Leaves – Remove or Not?

Fall has officially arrived, the first frost has occurred and trees are beginning to drop their leaves. While leaves can become excellent mulch or compost they should not be left intact on our Southern lawns over the fall and winter.

Leaves lying on the turf canopy reduce light and air circulation necessary for healthy turf. With a layer of leaves covering the lawn attack and damage from diseases and insects can easily go unnoticed until the turf is totally destroyed. A blanket of leaves covering the turf will trap moisture between the soil and the leaves providing an ideal environment for the proliferation of pathogens such as large patch (rhizoctonia) and other diseases most prominent with the moderate temperatures of fall. Therefore, leaves should be periodically raked from the lawn or mulched down into the thatch with a good mulching mower.

While a pair of soft work gloves, a large lawn rake and a lightweight tarp are ideal tools to get leaves off the lawn, leaf blowers and bagging mowers can make the work go a lot easier.

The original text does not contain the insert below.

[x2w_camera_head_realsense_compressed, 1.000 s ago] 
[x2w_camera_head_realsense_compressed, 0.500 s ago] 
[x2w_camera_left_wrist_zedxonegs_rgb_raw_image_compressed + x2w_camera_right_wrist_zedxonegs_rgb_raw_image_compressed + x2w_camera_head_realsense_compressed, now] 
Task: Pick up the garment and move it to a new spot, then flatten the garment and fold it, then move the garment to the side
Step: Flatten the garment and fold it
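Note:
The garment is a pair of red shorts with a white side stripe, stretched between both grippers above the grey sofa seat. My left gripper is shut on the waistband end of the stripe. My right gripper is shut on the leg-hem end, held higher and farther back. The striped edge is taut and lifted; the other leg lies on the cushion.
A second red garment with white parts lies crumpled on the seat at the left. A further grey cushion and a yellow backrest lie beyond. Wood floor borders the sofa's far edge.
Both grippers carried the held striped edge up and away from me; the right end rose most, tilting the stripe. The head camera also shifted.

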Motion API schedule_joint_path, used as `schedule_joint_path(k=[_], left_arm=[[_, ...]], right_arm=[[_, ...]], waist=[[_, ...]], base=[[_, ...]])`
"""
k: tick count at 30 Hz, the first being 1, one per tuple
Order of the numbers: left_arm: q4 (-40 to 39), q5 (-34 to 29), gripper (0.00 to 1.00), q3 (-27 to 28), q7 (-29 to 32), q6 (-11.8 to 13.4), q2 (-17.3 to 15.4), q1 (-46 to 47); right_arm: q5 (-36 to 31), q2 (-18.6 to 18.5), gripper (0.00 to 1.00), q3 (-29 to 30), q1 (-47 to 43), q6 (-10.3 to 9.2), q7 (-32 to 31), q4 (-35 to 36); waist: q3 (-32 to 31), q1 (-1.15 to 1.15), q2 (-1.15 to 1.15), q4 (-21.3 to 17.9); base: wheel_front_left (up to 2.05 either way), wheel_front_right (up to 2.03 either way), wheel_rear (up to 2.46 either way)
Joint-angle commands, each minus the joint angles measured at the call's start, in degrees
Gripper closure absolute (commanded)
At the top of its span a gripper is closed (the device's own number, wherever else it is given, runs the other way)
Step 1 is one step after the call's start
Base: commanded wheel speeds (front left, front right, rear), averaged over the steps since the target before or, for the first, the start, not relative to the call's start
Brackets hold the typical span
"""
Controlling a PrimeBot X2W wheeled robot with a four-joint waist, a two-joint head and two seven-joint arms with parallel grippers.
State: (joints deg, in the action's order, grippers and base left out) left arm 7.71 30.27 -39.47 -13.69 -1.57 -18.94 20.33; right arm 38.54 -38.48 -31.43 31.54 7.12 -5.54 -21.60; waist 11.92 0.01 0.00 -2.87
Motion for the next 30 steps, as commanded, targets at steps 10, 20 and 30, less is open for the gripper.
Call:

Morris Heading collard fans take note: Twilley Seeds has seed this year. This odd ball collard makes a normal looking collard plant for the first several weeks of its life, then forms a head like cabbage on top of an elongated stem. The early leaves can be harvested and used like any other collard.

Vegetable gardeners should be getting catalogues in the mail now. There are several new and interesting varieties hitting the home market. Remember to always plant new varieties next to a variety you have grown before so you can fairly compare them. Sometimes the weather has much more effect on the way plants perform than genetics.

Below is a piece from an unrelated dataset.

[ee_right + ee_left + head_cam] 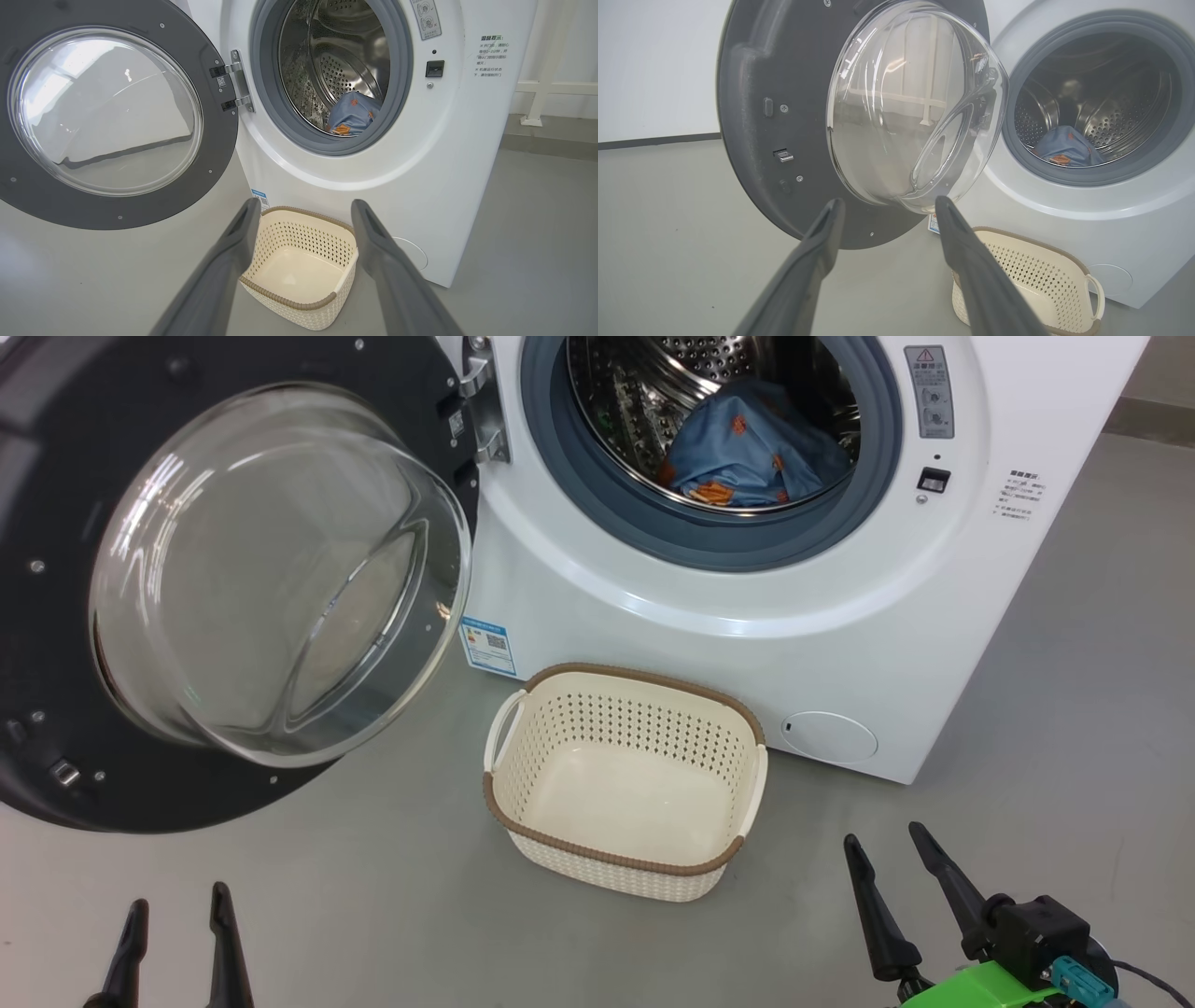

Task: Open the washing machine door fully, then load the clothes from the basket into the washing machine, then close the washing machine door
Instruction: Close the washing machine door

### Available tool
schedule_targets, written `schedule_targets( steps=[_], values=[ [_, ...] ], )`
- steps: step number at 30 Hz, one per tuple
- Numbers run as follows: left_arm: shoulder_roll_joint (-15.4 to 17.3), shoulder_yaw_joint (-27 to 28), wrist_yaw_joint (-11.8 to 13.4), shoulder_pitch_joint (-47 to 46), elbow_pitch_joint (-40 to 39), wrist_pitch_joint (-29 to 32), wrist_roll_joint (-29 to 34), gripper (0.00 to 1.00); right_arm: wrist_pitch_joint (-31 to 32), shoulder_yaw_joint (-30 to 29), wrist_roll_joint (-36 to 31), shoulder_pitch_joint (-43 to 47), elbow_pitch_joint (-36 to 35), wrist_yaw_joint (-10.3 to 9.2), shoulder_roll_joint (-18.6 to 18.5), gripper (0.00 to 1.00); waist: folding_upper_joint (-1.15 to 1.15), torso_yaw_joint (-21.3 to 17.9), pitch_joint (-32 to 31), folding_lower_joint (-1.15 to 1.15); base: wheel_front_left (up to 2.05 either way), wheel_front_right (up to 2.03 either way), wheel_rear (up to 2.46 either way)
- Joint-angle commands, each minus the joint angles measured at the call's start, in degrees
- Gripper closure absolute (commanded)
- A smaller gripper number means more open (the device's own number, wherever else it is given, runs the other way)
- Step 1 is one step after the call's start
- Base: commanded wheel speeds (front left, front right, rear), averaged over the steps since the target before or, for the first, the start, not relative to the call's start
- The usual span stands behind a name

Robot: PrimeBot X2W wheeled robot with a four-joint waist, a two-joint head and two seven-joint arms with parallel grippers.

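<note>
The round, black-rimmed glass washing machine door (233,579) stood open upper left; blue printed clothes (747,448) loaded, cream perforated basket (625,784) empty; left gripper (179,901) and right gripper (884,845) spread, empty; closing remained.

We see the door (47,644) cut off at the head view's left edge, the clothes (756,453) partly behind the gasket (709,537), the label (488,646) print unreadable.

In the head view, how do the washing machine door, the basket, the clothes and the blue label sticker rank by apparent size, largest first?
1. washing machine door, also nearest the camera and cut by the frame edge
2. basket
3. clothes, lying farther back
4. blue label sticker
</note>
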Motion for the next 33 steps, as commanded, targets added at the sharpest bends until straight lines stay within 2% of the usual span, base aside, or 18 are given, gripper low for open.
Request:
schedule_targets(
  steps=[1,5,6,7,8,9,16,21,27,33],
  values=[
    [0.56,1.92,0.19,-1.15,-1.69,-0.21,-0.06,0.0,-0.04,1.51,-0.52,-2.5,-1.29,0.09,-0.15,0.0,0.0,-0.16,0.01,0.0,0.0,0.0,0.0],
    [0.56,1.91,0.23,-1.09,-1.79,-0.21,0.03,0.0,-0.04,1.52,-0.51,-2.51,-1.22,0.09,-0.15,0.0,0.0,-0.4,-0.03,0.0,0.0,0.0,0.0],
    [0.56,1.88,0.18,-1.04,-1.76,-0.21,0.0,0.07,-0.04,1.52,-0.51,-2.51,-1.2,0.09,-0.15,0.0,0.0,-0.45,-0.05,0.0,0.0,0.0,0.0],
    [0.56,1.87,0.13,-1.0,-1.74,-0.21,-0.05,0.58,-0.04,1.54,-0.5,-2.5,-1.19,0.09,-0.15,0.0,0.0,-0.49,-0.06,0.0,0.0,0.0,0.0],
    [0.56,1.87,0.13,-1.0,-1.74,-0.21,-0.05,0.58,-0.04,1.54,-0.5,-2.5,-1.19,0.09,-0.15,0.0,0.0,-0.49,-0.06,0.0,0.0,0.0,0.0],
    [0.56,1.89,0.07,-0.98,-1.68,-0.21,-0.38,1.0,-0.04,1.55,-0.49,-2.5,-1.2,0.09,-0.15,0.0,0.0,-0.53,-0.05,0.0,0.0,0.0,0.0],
    [0.56,4.55,-0.42,-1.65,-1.32,-0.21,-6.77,1.0,-0.08,1.68,-0.35,-2.26,-1.18,0.09,-0.15,0.0,0.0,-0.64,-0.23,0.0,0.0,0.0,0.0],
    [0.89,11.88,-1.24,-3.91,-1.4,-0.21,-13.79,1.0,-0.1,1.65,-0.36,-2.06,-1.37,0.09,-0.15,0.0,0.0,-0.65,-0.17,0.0,0.0,0.0,0.0],
    [6.31,19.95,-3.28,-9.46,0.26,0.07,-19.92,1.0,0.09,1.37,-0.53,-2.02,-1.66,0.09,-0.15,0.0,0.0,-0.54,0.18,0.0,0.0,0.0,0.0],
    [13.25,26.97,-4.13,-18.96,5.45,4.15,-30.23,1.0,0.42,1.16,-0.74,-2.27,-2.24,0.09,-0.15,0.0,0.0,-0.51,0.98,0.0,0.0,0.0,0.0]
  ],
)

One easy to grow vegetable showing up in the supermarket now is Broccoli raab. Although the name implies it is another form of broccoli, it is actually a version of Brassica rapa like turnip, pac choi and napa cabbage rather than Brassica oleracea like broccoli, cabbage and collard.

Broccoli raab has small seed heads that look like the side shoots of broccoli, but the leaves and stems are also eaten like greens. It is a quick producer and seeds planted now may be ready for the table in January.